[Biojava-l] ssaha

Matthew Pocock matthew_pocock@yahoo.co.uk
Thu, 07 Mar 2002 13:35:25 +0000


Dear all,

We now have a src-1.4 directory in BioJava - curtosey of Thomas. If you 
are on a 1.4 compliant platform, this source tree will be built allong 
with src. If you are on an earlier platform, it will be silently ignored.

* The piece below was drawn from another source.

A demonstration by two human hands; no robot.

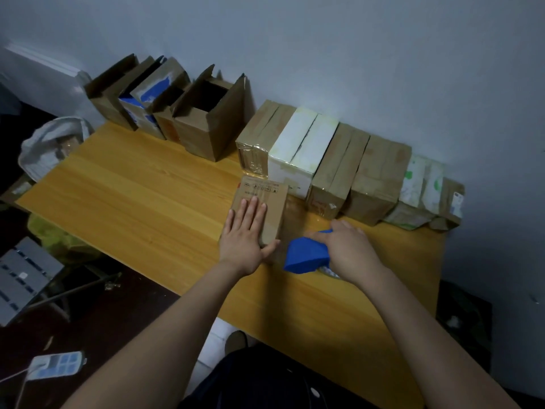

The first addition to this directory is an implementation of the SSAHA 
searching algorithm developed at the Sanger Centre. It currently doesn't 
scale (being bound by a 2GB limit on hash-table size, and I'm not sure 
that the NIO packages in the 1.4 release are bug-free). I will be 
working on it to ensure that it can handle the full 2^64 byte data 
tables available via the c++ implementations. The java and c++ hash 
tables are unlikely to be binary compatible. The java hash tables should 
be network portable, assuming that you move them as binary ;-)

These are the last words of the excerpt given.